Classed as a Whig in a list of the 1708 Parliament, Windham soon attracted notice, being one of the prime movers on 25 Jan. 1709 of an address to the Queen requesting her to ‘entertain thoughts of a second marriage’, a proposition known to be repugnant to her. He was appointed to prepare this address. One observer commented that the motion had given rise to ‘a world of discourse’.

The persons that move it help out the jest. Mr Watson . . . was the first, little Lord Lumley [Henry] was the second, Ashe Windham the third, a young spark not less comical than either of the other two – as I am told, for I don’t know him by sight. The House came into it very unanimously, but I have heard gentlemen of both parties laughed at it, some Tories pretend to say the Whigs have so[me] deep design in it.

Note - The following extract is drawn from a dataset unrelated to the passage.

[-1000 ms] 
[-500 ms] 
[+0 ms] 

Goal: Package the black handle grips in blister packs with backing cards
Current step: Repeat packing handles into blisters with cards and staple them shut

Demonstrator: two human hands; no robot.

On 29 Jan. Windham acted as a teller against adjourning the hearing of a disputed election for Orford which was then decided in favour of the Whig candidate. He also told on 10 Feb., with (Sir) Charles Turner, against the House receiving a petition from some merchants, requesting encouragement to be given to the American colonial trade; and on 8 Apr., again on the Whig side, in favour of passing a supply bill. He voted for the naturalization of the Palatines. In the summer of 1709 he married a wealthy heiress, only a year after the tragic death of his former fiancée. In 1710 he voted for the impeachment of Dr Sacheverell.3

Windham entered keenly into Whig preparations for the 1710 general election in Norfolk, putting up for the county with Robert Walpole II* but incurring defeat in a contest influenced by the issue of Sacheverell’s impeachment. In 1713 he declined to stand, possibly for health reasons, despite local pressure. He did not put up in the more favourable political climate of 1715; nor ever again. His marriage failed, and after the birth of their son in 1717 he and his wife parted, he retiring to Felbrigg to devote himself to the education of his heir and the regulation of his estates. For the rest of his life he remained simply a country gentleman, even known among his family as ‘the Squire’. He died on 4 Apr. 1749 at Felbrigg, and was buried there.4

Ref Volumes: 1690-1715

Author: D. W. Hayton


Unless otherwise stated this biography is based on the account of Windham and his family in R. W. Ketton-Cremer, Felbrigg.

  • 1. Luttrell, Brief Relation, vi. 471.
  • 2. Bodl. Ballard 4, ff. 89–90; Norf. Rec. Soc. xxx. 135; Prideaux Letters (Cam. Soc. n.s. xv), 193; Camb. Univ. Lib. Cholmondeley (Houghton) mss, Sir Charles Turner to Robert Walpole II, 7 May 1702; Norf. RO, Ketton-Cremer mss, Katherine to Ashe Windham, 2 Mar. 1704[–5].
  • 3. Wentworth Pprs. 75; Add. 70420, Dyer’s newsletter 9 Aug. 1709.
  • 4. Norf. RO, Bradfer-Lawrence mss, Ashe Windham to [Ld. Townshend], 8 June 1710; Ketton-Cremer mss, Katherine to Ashe Windham, n.d. [1713]; Add. 38507, f. 79.